On Sat Sep 13 05:13:50 2008, [EMAIL PROTECTED] wrote:
> Hello,
>
> I am sorry for the late response. I was some days offline. The patch is
> now in a single patch file (generated with svn diff) and extended a
> little bit.
>
Gerd:
Thanks for your patch. For future reference: There's no need to tar up
the patch before attaching it. We expect the patch to be in plain-text
format with a name ending in '.patch'. I have converted your patch to
such a format and reattached it as 'encoding_option.patch', which
applies cleanly.
Can you explain a bit more about the rationale for adding this option to
Configure.pl?
Also, can you explain a bit about the changes to config/auto/icu.pm?
Also, your patch causes two tests in t/steps/auto_icu-01.t to fail.

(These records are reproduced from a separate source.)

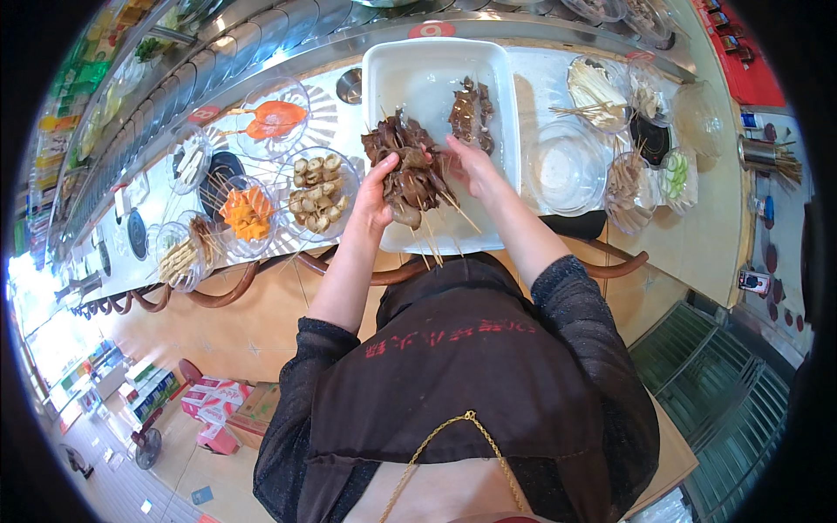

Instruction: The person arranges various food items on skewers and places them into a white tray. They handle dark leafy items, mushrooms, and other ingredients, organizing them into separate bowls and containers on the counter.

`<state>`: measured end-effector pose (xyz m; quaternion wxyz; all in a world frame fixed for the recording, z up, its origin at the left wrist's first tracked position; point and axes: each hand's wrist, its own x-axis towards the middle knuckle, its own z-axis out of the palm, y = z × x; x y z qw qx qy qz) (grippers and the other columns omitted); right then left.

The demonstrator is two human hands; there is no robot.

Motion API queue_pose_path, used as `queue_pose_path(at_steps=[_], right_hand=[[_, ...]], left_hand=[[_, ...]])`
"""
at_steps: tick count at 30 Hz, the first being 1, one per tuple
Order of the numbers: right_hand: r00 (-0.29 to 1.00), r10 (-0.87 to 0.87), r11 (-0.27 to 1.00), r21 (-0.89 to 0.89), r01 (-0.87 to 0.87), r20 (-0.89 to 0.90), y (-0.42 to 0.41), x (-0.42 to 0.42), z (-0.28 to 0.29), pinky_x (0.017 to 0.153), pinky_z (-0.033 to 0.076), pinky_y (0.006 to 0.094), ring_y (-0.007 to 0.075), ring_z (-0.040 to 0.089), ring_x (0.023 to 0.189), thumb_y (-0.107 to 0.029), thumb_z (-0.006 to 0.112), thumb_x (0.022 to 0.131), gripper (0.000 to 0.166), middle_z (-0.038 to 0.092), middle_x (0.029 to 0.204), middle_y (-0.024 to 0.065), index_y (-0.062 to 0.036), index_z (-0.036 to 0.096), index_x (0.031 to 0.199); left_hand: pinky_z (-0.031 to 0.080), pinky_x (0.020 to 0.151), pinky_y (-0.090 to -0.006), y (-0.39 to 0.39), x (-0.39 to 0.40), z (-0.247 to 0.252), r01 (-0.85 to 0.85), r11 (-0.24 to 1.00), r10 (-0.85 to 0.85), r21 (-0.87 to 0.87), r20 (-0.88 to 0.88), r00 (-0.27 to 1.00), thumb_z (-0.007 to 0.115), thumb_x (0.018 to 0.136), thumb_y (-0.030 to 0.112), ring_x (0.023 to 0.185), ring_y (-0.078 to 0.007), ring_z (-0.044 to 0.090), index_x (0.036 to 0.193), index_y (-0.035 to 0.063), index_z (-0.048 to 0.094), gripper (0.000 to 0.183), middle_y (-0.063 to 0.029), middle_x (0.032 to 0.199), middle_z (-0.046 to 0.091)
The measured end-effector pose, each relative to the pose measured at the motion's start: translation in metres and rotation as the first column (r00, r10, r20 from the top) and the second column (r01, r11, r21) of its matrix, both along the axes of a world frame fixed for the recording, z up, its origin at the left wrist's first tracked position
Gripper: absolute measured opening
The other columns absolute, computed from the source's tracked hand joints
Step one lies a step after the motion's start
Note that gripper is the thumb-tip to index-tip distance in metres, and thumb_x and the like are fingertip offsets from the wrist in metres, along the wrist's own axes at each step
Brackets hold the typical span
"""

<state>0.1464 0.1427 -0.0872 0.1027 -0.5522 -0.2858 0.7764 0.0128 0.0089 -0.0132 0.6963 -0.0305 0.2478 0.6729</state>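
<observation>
My left hand (376, 196) grips a thick bundle of bamboo skewers threaded with dark brown, glossy food pieces (412, 170). The bare stick ends point down toward my apron. Beside the bundle's right edge is my right hand (476, 171), thumb raised and fingers spread; whether the fingertips touch the food is hard to tell. Both hands are over a white plastic tub (510, 118) with shallow liquid in it. More dark brown skewered pieces (471, 114) lie in the tub's upper right part.
Left of the tub are bowls of skewered ring-shaped pieces (319, 193), orange pieces (247, 212) and orange-red food (278, 119). To the right are stacked clear plastic bowls (567, 167), enoki mushrooms (595, 88) and green slices (676, 173). Brown curved chair backs (229, 295) line the counter edge.
</observation>
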Motion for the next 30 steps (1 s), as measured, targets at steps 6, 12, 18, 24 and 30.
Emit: queue_pose_path(at_steps=[6, 12, 18, 24, 30], right_hand=[[1.000, -0.013, 0.972, 0.236, 0.016, -0.011, 0.006, -0.004, 0.003, 0.062, 0.036, 0.0217, 0.0078, 0.047, 0.066, -0.026, 0.053, 0.087, 0.021, 0.059, 0.078, -0.0001, -0.0077, 0.058, 0.096], [0.974, 0.171, 0.967, 0.217, -0.136, -0.149, -0.014, 0.047, 0.065, 0.047, 0.028, 0.0170, 0.0041, 0.039, 0.051, -0.019, 0.046, 0.090, 0.019, 0.051, 0.064, -0.0022, -0.0051, 0.057, 0.095], [0.949, 0.280, 0.945, 0.216, -0.246, -0.144, -0.037, 0.073, 0.077, 0.044, 0.026, 0.0184, 0.0040, 0.034, 0.047, -0.019, 0.047, 0.090, 0.019, 0.046, 0.057, -0.0036, -0.0051, 0.058, 0.094], [0.811, 0.585, 0.788, 0.253, -0.561, -0.024, -0.039, 0.075, 0.087, 0.051, 0.035, 0.0192, 0.0070, 0.046, 0.057, -0.020, 0.045, 0.091, 0.020, 0.052, 0.067, -0.0005, -0.0054, 0.059, 0.091], [0.924, 0.069, 0.697, 0.644, -0.315, 0.377, -0.012, 0.044, 0.026, 0.083, 0.042, 0.0352, 0.0248, 0.052, 0.099, -0.024, 0.059, 0.080, 0.044, 0.055, 0.102, 0.0160, -0.0001, 0.046, 0.116]], left_hand=[[0.040, 0.093, -0.0405, 0.002, 0.004, 0.008, -0.021, 0.998, 0.023, 0.061, -0.035, 0.999, 0.053, 0.081, 0.020, 0.108, -0.0262, 0.049, 0.125, -0.0018, 0.036, 0.052, -0.0129, 0.115, 0.052], [0.041, 0.093, -0.0419, -0.005, -0.001, 0.002, -0.047, 0.998, 0.048, 0.040, -0.038, 0.998, 0.055, 0.080, 0.022, 0.107, -0.0268, 0.050, 0.125, -0.0019, 0.037, 0.053, -0.0149, 0.113, 0.052], [0.042, 0.091, -0.0422, 0.008, 0.006, 0.008, -0.009, 1.000, 0.009, 0.022, -0.002, 1.000, 0.056, 0.079, 0.019, 0.105, -0.0284, 0.052, 0.120, -0.0031, 0.042, 0.048, -0.0169, 0.114, 0.053], [0.038, 0.095, -0.0416, 0.017, 0.012, 0.014, 0.027, 0.992, -0.028, 0.122, 0.004, 1.000, 0.056, 0.079, 0.017, 0.110, -0.0281, 0.048, 0.123, -0.0038, 0.039, 0.051, -0.0167, 0.120, 0.049], [0.034, 0.099, -0.0416, 0.009, 0.006, 0.003, -0.039, 0.997, 0.037, 0.072, 0.027, 0.999, 0.054, 0.081, 0.017, 0.115, -0.0278, 0.044, 0.124, -0.0038, 0.036, 0.052, -0.0155, 0.123, 0.047]])
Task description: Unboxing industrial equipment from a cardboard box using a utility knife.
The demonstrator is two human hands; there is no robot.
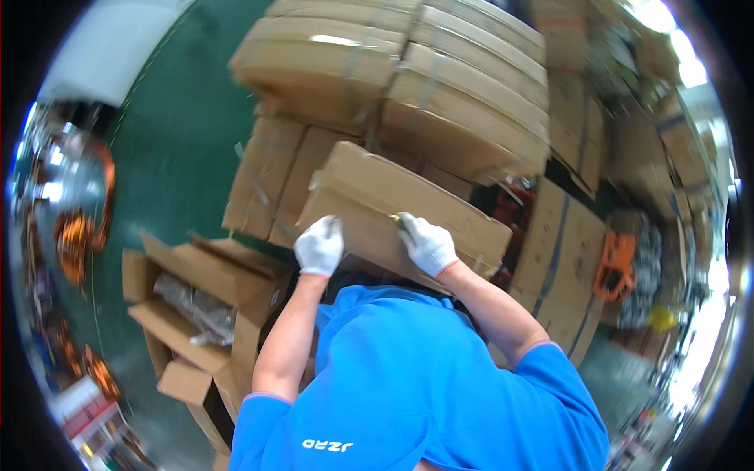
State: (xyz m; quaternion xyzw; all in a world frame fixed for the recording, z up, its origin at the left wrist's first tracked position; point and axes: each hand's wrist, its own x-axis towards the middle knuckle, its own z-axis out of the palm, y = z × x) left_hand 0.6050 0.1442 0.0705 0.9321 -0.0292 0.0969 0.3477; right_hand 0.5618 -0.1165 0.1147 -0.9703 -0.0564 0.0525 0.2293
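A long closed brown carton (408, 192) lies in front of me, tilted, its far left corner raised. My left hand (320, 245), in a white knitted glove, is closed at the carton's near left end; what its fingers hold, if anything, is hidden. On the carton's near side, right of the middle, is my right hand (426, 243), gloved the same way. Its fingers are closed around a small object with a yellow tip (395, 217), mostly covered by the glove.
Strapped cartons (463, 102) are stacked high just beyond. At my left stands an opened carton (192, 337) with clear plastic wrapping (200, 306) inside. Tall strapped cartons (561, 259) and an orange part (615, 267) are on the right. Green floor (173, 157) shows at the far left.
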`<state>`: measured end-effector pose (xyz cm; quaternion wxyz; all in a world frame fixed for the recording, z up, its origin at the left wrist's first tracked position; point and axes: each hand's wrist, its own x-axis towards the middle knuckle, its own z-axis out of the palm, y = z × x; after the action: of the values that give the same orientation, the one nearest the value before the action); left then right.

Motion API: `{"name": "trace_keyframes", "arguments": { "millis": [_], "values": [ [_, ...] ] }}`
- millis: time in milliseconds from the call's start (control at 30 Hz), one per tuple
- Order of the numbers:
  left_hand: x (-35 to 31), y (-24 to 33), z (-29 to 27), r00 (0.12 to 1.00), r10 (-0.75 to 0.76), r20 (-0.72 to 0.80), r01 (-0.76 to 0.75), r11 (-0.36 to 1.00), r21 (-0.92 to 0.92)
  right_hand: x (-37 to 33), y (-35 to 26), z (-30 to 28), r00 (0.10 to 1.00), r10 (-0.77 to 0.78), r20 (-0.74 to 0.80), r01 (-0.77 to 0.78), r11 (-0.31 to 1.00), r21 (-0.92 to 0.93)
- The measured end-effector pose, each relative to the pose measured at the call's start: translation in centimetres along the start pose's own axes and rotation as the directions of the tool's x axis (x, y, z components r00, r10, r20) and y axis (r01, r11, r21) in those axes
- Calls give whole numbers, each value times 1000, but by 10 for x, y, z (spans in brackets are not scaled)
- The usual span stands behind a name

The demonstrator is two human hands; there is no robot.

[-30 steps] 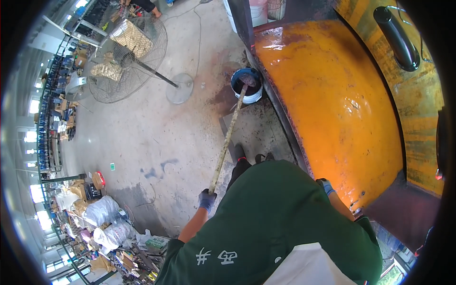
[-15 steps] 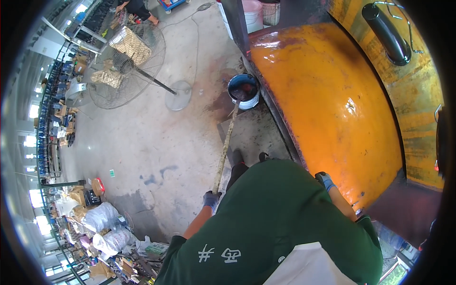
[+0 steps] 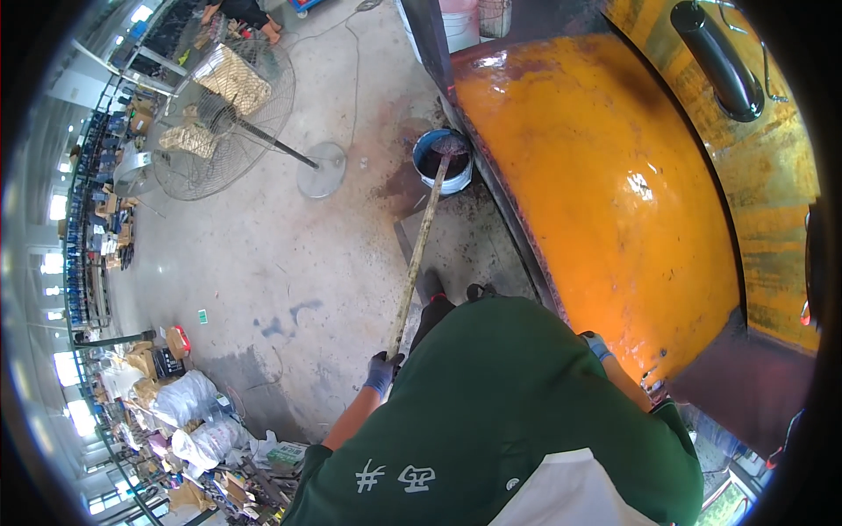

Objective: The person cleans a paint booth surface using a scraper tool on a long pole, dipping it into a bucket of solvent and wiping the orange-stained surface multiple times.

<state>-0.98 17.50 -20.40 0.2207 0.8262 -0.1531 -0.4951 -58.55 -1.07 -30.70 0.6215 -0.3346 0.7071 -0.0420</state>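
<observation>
My left hand (image 3: pixel 381 372), in a blue-grey glove with dark fingers, is wrapped round the pale handle of a long-handled ladle (image 3: pixel 417 259). The handle slants away to a white and blue bucket (image 3: pixel 457 181) on the floor. At the far end, the rounded head, coated dark reddish brown, sits at the bucket's mouth above dark contents. My right hand (image 3: pixel 598 345), also gloved, is at the near left edge of a broad, glossy orange surface (image 3: pixel 605 202). My body hides most of its fingers, so I cannot see whether it grips anything.
A dark frame edge (image 3: pixel 509 219) borders the orange surface. A black cylinder (image 3: pixel 719 66) is on the yellow panel at right. A floor fan (image 3: pixel 321 170) stands left of the bucket. Pale buckets (image 3: pixel 460 31) stand at the back. Bags and boxes (image 3: pixel 189 399) lie at lower left; another person's legs show far off.
The ladle's head has risen from inside the bucket to its mouth. My left hand has shifted slightly left and down. My right hand has become more hidden behind my body.
</observation>
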Motion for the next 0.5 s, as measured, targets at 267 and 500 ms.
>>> {"name": "trace_keyframes", "arguments": {
  "millis": [267,500],
  "values": [
    [52,10,1,993,-81,82,92,985,-143,16,-25,3,999,-31,-10,31,997,76],
    [65,80,16,959,-174,222,194,979,-70,25,-3,0,1000,13,23,-18,976,217]
  ]
}}
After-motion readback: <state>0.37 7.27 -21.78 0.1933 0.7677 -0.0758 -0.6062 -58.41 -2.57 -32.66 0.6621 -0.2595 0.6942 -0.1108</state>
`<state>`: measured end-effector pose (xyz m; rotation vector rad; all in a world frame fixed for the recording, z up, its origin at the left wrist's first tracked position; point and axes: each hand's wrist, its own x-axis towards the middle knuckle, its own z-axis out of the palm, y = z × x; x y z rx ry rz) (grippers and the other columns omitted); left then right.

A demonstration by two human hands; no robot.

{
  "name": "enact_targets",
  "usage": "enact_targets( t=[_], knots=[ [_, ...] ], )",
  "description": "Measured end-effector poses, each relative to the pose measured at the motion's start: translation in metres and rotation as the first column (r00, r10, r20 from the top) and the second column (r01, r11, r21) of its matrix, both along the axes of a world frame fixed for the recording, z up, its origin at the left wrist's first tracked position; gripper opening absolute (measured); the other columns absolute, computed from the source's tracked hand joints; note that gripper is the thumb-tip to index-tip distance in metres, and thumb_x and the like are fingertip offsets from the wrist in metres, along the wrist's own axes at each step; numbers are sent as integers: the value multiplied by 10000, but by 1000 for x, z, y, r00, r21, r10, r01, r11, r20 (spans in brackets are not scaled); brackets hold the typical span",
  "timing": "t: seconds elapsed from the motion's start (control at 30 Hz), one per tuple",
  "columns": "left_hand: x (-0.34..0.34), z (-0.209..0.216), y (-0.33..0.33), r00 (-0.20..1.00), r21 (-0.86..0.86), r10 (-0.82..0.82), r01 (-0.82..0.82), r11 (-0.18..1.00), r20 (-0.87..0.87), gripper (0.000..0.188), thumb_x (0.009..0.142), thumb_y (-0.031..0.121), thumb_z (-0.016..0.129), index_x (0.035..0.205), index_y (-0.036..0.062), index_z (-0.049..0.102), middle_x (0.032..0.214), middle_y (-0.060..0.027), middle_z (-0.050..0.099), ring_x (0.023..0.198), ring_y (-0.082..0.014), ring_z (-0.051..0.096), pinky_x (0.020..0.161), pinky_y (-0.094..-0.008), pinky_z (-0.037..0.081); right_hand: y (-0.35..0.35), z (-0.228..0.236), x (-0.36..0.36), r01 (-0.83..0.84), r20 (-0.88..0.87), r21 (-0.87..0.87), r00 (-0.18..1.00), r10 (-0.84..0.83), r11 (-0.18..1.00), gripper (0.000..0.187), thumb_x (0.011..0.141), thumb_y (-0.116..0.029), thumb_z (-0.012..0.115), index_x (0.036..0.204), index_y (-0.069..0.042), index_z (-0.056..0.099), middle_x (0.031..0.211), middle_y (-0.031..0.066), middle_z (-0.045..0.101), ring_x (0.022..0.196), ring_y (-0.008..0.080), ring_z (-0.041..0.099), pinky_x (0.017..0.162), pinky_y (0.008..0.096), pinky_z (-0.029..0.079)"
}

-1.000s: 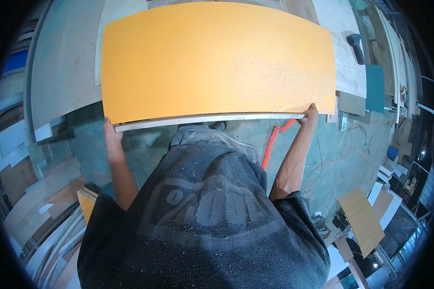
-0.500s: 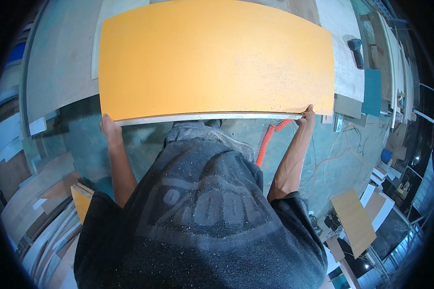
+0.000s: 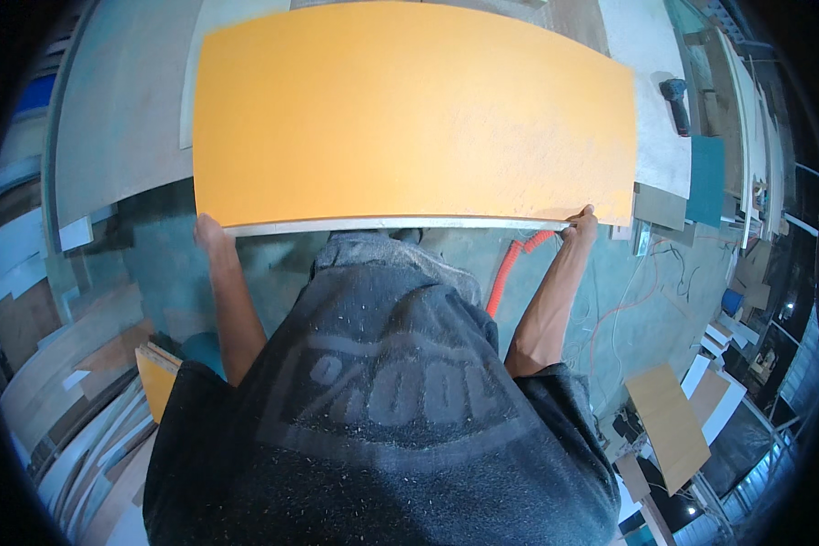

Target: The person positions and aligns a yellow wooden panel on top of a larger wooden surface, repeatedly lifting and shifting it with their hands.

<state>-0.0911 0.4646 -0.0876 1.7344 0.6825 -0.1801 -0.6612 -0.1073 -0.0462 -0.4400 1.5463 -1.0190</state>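
Note:
A large yellow-orange board lies across the table in front of me, its pale near edge facing my body. Fine dust and shavings are scattered over its right part. At the board's near left corner my left hand is closed round the edge, most fingers hidden beneath. My right hand grips the near edge close to the right corner, its thumb on top and the other fingers out of sight below.
A dark cordless power tool lies on the white sheet at the right. Below the board hangs a coiled red air hose. Thin cables cross the floor. Stacked offcuts stand at left, a brown panel at lower right.
The whole view has shifted slightly, so the board, both hands and the surroundings appear a little further right and lower. Both hands keep their grip on the board.

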Motion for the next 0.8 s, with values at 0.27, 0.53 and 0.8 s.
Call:
enact_targets(
  t=[0.27,0.53,0.8],
  knots=[
    [-42,76,-93,996,933,-61,-41,358,68,338,965,199,649,1229,-12,661,1247,-206,708,1171,-349,690,937,-503,554,25,17,1,-103,-802,-175,592,-81,979,528,981,-376,737,1239,69,616,1190,213,681,1032,345,672,873,479,544],
    [-120,132,-259,93,826,-990,545,142,108,674,957,405,737,1551,172,518,1608,-130,496,1490,-367,435,1219,-566,346,218,109,115,-987,-966,150,-159,206,-58,549,917,-380,782,1410,-205,618,1401,41,624,1367,267,528,1188,606,253],
    [-146,138,-296,39,690,-974,712,-131,-225,813,998,476,682,1675,197,329,1777,-76,188,1637,-363,112,1267,-670,158,219,95,126,-989,-979,128,-137,147,-73,467,919,-274,746,1362,-208,615,1292,18,629,1256,231,552,1118,514,286]
  ],
)
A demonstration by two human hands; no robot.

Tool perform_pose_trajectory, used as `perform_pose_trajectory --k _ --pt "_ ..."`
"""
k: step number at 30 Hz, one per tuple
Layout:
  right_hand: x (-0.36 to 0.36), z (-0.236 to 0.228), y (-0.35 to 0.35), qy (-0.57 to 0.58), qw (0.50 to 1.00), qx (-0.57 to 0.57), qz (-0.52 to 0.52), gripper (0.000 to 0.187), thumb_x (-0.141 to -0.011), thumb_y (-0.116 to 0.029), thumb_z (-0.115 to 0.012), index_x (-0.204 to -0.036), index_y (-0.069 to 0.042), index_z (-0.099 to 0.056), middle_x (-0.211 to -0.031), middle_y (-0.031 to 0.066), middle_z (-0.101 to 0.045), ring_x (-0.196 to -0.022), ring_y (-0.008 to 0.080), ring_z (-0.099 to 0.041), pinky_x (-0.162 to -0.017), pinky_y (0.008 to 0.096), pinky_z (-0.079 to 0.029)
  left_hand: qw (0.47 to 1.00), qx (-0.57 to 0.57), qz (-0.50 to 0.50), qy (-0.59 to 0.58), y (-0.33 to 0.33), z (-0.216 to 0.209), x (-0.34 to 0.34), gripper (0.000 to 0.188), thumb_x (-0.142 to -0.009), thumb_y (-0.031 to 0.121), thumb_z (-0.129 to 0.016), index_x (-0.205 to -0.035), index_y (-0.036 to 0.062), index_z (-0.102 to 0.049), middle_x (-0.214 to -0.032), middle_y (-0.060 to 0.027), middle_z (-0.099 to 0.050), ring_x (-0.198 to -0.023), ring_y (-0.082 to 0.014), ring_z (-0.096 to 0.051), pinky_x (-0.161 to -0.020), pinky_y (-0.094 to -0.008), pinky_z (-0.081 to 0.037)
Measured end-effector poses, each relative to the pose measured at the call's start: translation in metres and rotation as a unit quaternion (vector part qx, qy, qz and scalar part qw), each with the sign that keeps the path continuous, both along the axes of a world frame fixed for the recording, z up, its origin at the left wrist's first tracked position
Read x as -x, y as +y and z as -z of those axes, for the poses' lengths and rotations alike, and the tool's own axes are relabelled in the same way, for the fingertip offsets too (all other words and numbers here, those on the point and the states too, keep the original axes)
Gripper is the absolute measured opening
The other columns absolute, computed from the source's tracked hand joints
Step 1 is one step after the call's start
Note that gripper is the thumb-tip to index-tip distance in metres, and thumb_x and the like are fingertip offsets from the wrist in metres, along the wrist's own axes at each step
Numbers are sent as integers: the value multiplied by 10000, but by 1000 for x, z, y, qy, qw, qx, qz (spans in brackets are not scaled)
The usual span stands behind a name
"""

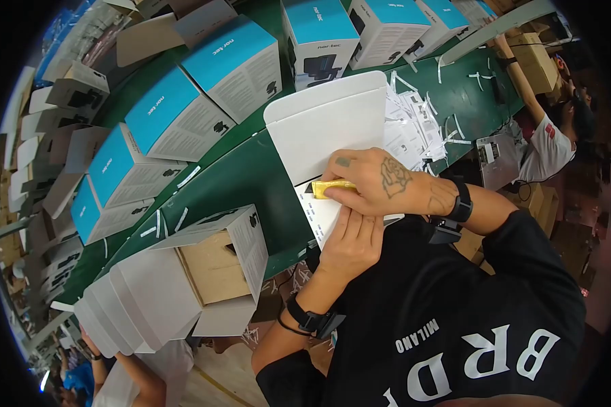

t/steps/auto_icu-01......................6/136
# Failed test 'No icushared, as expected'
# at t/steps/auto_icu-01.t line 178.
# Failed test 'No longer trying to configure with ICU'
# at t/steps/auto_icu-01.t line 179.
# got: '0'
# expected: '1'
# Looks like you failed 2 tests of 136.
t/steps/auto_icu-01...................... Dubious, test returned 2
(wstat 512, 0x200)
Failed 2/136 subtests
(less 31 skipped subtests: 103 okay)
Can you take a look at this? Since your patch removed code from
config/auto/icu.pm, we may be able to delete tests in auto_icu-01.t that
existed to test the code proposed for deletion. You can test the
individual file with: 'prove -v t/steps/auto_icu-01.t', and then re-run
configuration with: 'perl Configure.pl --test'.
Thank you very much.
kid51
Index: src/charset.c
===================================================================
--- src/charset.c (Revision 31065)
+++ src/charset.c (Arbeitskopie)
@@ -429,19 +429,38 @@
void
Parrot_charsets_encodings_init(PARROT_INTERP)
{
+
+#define SET_DEFAULT_IF_ENCODING_IS(z) if (!strcmp(PARROT_DEF_ENCODING, z)) \
+ { Parrot_make_default_encoding(interp, " ", default_encoding_ptr); }
+
+ ENCODING *default_encoding_ptr;
+ CHARSET *default_charset_ptr;
+
/* the order is crucial here:
- * 1) encodings, default = fixed_8
- * 2) charsets default = ascii
+ * 1) encodings: default = fixed_8, if not set as configuration-option
+ * 2) charsets: default = ascii, for fixed_8-encoding
+ * default = Unicode, for utf8-, ucs2 and utf16-encoding
*/
- Parrot_encoding_fixed_8_init(interp);
- Parrot_encoding_utf8_init(interp);
- Parrot_encoding_ucs2_init(interp);
- Parrot_encoding_utf16_init(interp);
+ default_encoding_ptr = Parrot_encoding_fixed_8_init(interp);
+ SET_DEFAULT_IF_ENCODING_IS("fixed_8");
+ default_encoding_ptr = Parrot_encoding_utf8_init(interp);
+ SET_DEFAULT_IF_ENCODING_IS("UTF-8");
+ default_encoding_ptr = Parrot_encoding_ucs2_init(interp);
+ SET_DEFAULT_IF_ENCODING_IS("UCS-2");
+ default_encoding_ptr = Parrot_encoding_utf16_init(interp);
+ SET_DEFAULT_IF_ENCODING_IS("UTF-16");
+ default_encoding_ptr = Parrot_default_encoding(interp);
+
Parrot_charset_ascii_init(interp);
Parrot_charset_iso_8859_1_init(interp);
Parrot_charset_binary_init(interp);
- Parrot_charset_unicode_init(interp);
+ default_charset_ptr = Parrot_charset_unicode_init(interp);
+ if ( STREQ(default_encoding_ptr->name, "utf8") ||
+ STREQ(default_encoding_ptr->name, "utf16") ||
+ STREQ(default_encoding_ptr->name, "ucs2") ) {
+ Parrot_make_default_charset(interp, " ", default_charset_ptr);
+ }
/*
* now encoding strings don't have a charset yet - set default
Index: src/charset/unicode.c
===================================================================
--- src/charset/unicode.c (Revision 31065)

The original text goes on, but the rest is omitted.